Debra Zepponi, 50, looked at her roof damage and was thankful for what she didn't lose. Her Yorkshire-Maltese mix dog Bailey was not hurt, and her mother's favorite magnolia tree in the yard was the only one left standing.

"I'm glad it didn't get her tree," said Zepponi, whose mother died a few years ago.

In western Alabama, there was massive destruction in the small town of Geiger. An elderly woman was pinned down by her ceiling that had collapsed, but she was rescued without getting hurt, said Margaret A. Bishop-Gulley, Sumter County's emergency management director.

Officials were even having difficulty setting up shelters there. A school didn't have any power and the alternate site, a community center, had just one generator that could only light up half of the building.

"It's just been one catastrophe after another," she said.

Arkansas Gov. Mike Beebe said he had never seen the state suffer so many deaths from straight-line winds -- sudden, violent downbursts that struck with hurricane force in the middle of the night. Typically, tornadoes and floods cause most of Arkansas storm-related fatalities.

"Just trees blowing on people's residences -- I don't recall anything even approaching this," Beebe said.

Unlike tornadoes, which develop from columns of rotating air, straight-line winds erupt from a thunderstorm in unpredictable downdrafts, then spread across the landscape in all directions.

Teams from the National Weather Service worked Friday to learn more about what caused the damage.

Forecasters warned of approaching danger as much as three days earlier, but the winds up to 80 mph and repeated lightning strikes cut a path of destruction across a region so accustomed to violent weather that many people ignored the risk -- or slept through it.

At Crystal Springs, lightning split a tree that fell into a home, killing an 18-month-old girl and her father as they slept. In Little Rock, winds knocked a tree into a home, killing a woman and her 8-year-old son in his bed.

In the Arkansas town of Bald Knob, a 6-year-old boy died when the top of a tree more than 6 feet in diameter crashed through his home while he was sleeping.

The worst damage in Oklahoma was in the small town of Tushka, where residents wondered what would become of their community after a twister damaged or destroyed nearly every home along the two main streets. The only school -- a collection of buildings housing grades K-12 -- was all but gone.

"It's hard to deal with because we're a small community with limited resources. It's hard to do the cleanup," Mayor Brickie Griffin said.

Two people were killed and at least 25 hurt as the tornado plowed through the town of 350 before dawn. At least a dozen homes and businesses were destroyed.

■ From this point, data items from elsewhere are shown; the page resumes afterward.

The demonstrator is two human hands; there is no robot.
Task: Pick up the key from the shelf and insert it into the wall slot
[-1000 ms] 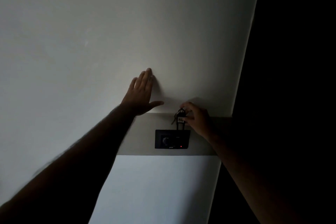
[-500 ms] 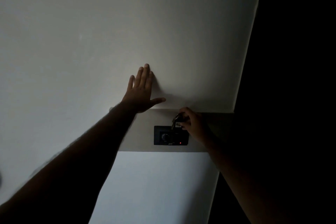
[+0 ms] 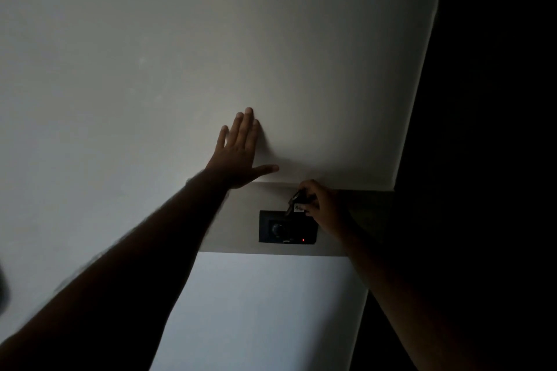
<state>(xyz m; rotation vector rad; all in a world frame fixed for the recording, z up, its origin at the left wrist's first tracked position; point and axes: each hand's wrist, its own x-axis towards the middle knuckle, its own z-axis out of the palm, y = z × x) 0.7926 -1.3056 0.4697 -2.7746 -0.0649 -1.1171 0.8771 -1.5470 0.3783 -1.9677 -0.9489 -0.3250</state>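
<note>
Insertion is the step in hand, judged from how the key sits against the wall panel; the pickup from the shelf looks done, and no shelf is in view.

Left of the panel and above it, the left hand lies flat on the pale wall, fingers extended upward, thumb out to the side toward the panel. It grips nothing; it appears to brace the person.

At the panel itself: a dark rectangular plate set in a grey band of wall, with a round knob toward its left side and a small red light near its lower edge. The slot cannot be made out in this dim light.

At the panel's upper edge, right of centre, the key hangs as a dark bunch with a small pale tag beside it. Its lower end overlaps the top edge of the plate; whether the tip has entered anything cannot be told.

Right of the panel, the right hand is closed around the key's upper end, fingertips pinching from the right, so the key projects leftward and downward from the hand.

Next move, in my judgement: align the tip with the opening and press straight in. Risk: poor light makes misalignment likely.
</note>
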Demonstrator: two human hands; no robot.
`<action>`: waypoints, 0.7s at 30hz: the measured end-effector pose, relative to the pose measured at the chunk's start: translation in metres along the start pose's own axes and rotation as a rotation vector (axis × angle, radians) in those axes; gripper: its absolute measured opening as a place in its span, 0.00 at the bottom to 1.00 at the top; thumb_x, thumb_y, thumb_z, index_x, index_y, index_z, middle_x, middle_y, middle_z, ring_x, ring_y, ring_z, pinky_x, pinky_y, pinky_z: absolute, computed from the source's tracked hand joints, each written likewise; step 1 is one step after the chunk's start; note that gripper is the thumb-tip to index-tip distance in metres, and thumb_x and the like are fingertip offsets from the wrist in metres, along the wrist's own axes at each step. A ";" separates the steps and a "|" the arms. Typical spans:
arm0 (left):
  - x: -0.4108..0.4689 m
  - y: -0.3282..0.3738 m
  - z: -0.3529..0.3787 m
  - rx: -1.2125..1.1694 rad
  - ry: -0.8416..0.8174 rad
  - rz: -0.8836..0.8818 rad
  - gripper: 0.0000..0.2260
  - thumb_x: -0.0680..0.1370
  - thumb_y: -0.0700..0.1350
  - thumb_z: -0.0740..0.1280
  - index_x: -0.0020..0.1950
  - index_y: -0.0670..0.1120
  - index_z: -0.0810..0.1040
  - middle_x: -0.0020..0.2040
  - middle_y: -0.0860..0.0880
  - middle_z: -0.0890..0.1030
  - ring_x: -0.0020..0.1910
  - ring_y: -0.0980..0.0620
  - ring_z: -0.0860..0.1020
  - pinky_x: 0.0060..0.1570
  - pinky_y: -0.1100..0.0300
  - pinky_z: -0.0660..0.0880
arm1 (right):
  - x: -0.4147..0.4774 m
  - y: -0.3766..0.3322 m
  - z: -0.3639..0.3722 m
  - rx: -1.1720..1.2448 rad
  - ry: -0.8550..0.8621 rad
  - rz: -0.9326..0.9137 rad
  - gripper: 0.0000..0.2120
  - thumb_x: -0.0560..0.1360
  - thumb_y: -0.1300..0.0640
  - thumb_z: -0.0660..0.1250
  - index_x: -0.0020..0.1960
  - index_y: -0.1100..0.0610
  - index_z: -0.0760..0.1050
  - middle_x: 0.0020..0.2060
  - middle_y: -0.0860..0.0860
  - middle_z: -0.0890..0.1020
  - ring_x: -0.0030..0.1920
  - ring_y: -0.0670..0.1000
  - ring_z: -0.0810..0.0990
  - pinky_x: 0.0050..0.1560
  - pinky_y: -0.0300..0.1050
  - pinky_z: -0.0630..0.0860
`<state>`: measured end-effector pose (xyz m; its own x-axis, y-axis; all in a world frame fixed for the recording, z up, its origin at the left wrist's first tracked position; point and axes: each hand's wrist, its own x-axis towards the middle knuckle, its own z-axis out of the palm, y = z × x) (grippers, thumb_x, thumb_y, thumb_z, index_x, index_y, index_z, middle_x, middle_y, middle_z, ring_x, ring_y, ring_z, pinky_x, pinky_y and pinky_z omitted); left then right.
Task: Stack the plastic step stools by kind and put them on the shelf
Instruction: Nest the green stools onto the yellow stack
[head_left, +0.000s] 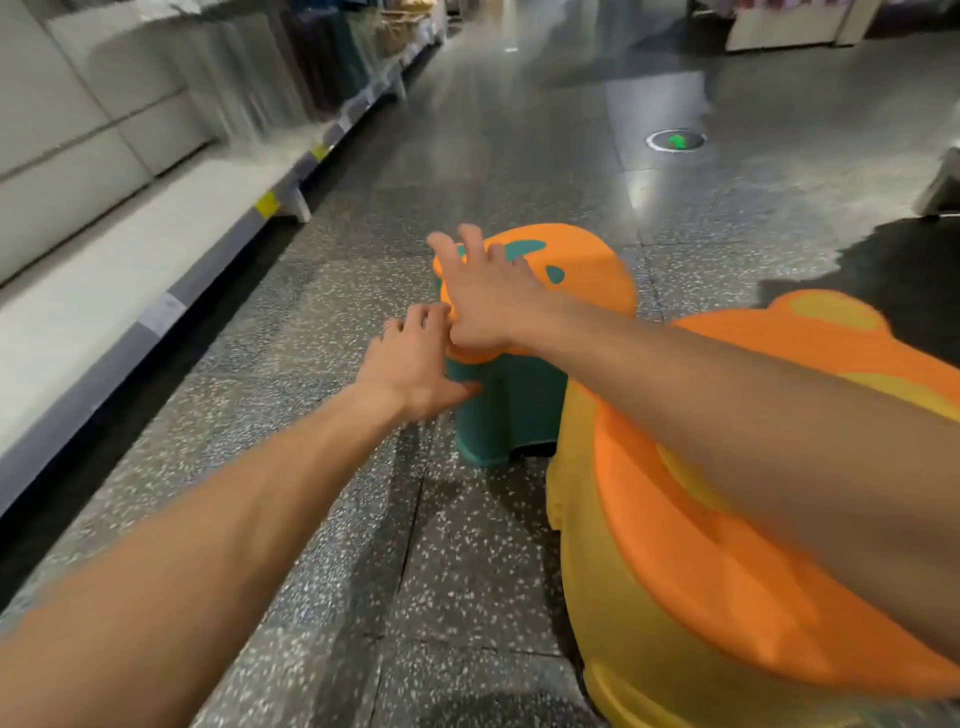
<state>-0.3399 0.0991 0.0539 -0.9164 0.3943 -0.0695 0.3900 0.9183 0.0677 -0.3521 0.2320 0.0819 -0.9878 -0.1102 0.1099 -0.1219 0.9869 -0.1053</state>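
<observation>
Plainly, two stools stand on the floor (322, 519) right of the low shelf (130, 270): a far green stool (511, 410) with an orange top, and a near yellow stool (623, 639), likewise topped. Right hand (488, 296) lies spread on the green stool's top; left hand (410, 374) curls at its near-left rim, though blur hides whether it grips. Moulded plastic of this kind is probably light, stiff and slick; opposite rims offer the surest hold.
</observation>
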 end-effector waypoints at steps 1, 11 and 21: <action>0.010 0.002 0.006 -0.053 0.005 -0.010 0.51 0.65 0.72 0.73 0.80 0.46 0.61 0.73 0.42 0.69 0.71 0.34 0.70 0.68 0.38 0.72 | 0.000 0.004 -0.005 0.000 0.054 -0.019 0.40 0.76 0.49 0.67 0.81 0.53 0.49 0.77 0.60 0.57 0.70 0.67 0.67 0.62 0.63 0.70; 0.038 -0.011 0.047 -0.165 0.196 0.079 0.40 0.68 0.66 0.77 0.73 0.52 0.67 0.59 0.42 0.75 0.54 0.31 0.81 0.49 0.42 0.79 | 0.015 0.011 0.003 -0.026 -0.007 0.091 0.37 0.76 0.48 0.69 0.78 0.53 0.54 0.71 0.59 0.63 0.66 0.67 0.71 0.60 0.63 0.72; 0.020 -0.162 -0.001 -0.164 0.089 0.196 0.48 0.59 0.59 0.85 0.76 0.57 0.68 0.72 0.52 0.77 0.70 0.46 0.77 0.68 0.47 0.74 | -0.007 -0.038 0.000 -0.216 -0.143 -0.167 0.43 0.75 0.45 0.67 0.81 0.51 0.48 0.76 0.58 0.58 0.73 0.64 0.66 0.66 0.63 0.68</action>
<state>-0.4212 -0.0423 0.0423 -0.8317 0.5531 0.0482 0.5479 0.8037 0.2319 -0.3403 0.1951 0.0847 -0.9614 -0.2732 -0.0340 -0.2753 0.9542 0.1169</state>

Stacy George, who lives across the street from the school, slowly recovered items from the rubble of her home, which had shattered windows and a collapsed roof. A pickup truck had been blown into the side of the house. But George's husband and 20-month-old son survived.

"We're basically starting over," she said, laying out clothes, cowboy boots, a penny jar, a lamp and a chair in her driveway.

"We're trying to salvage what we can," she said. "It's devastating. It's just horrible. Thank God we have so much help."

Oklahoma Gov. Mary Fallin declared a state of emergency for 26 counties affected by the storm.

Back in Tuscaloosa, Ala., an apparent tornado damaged a motel and struck an oil change business, blowing the plastic out of large signs. Roads were crisscrossed with power poles and trees.

"It was a dark funnel coming down," said Sam Packwood, who works at Bama Mini Storage in Tuscaloosa. "The sirens went off and all; it was pretty exciting for 20 or 30 minutes. I hope nobody got hurt."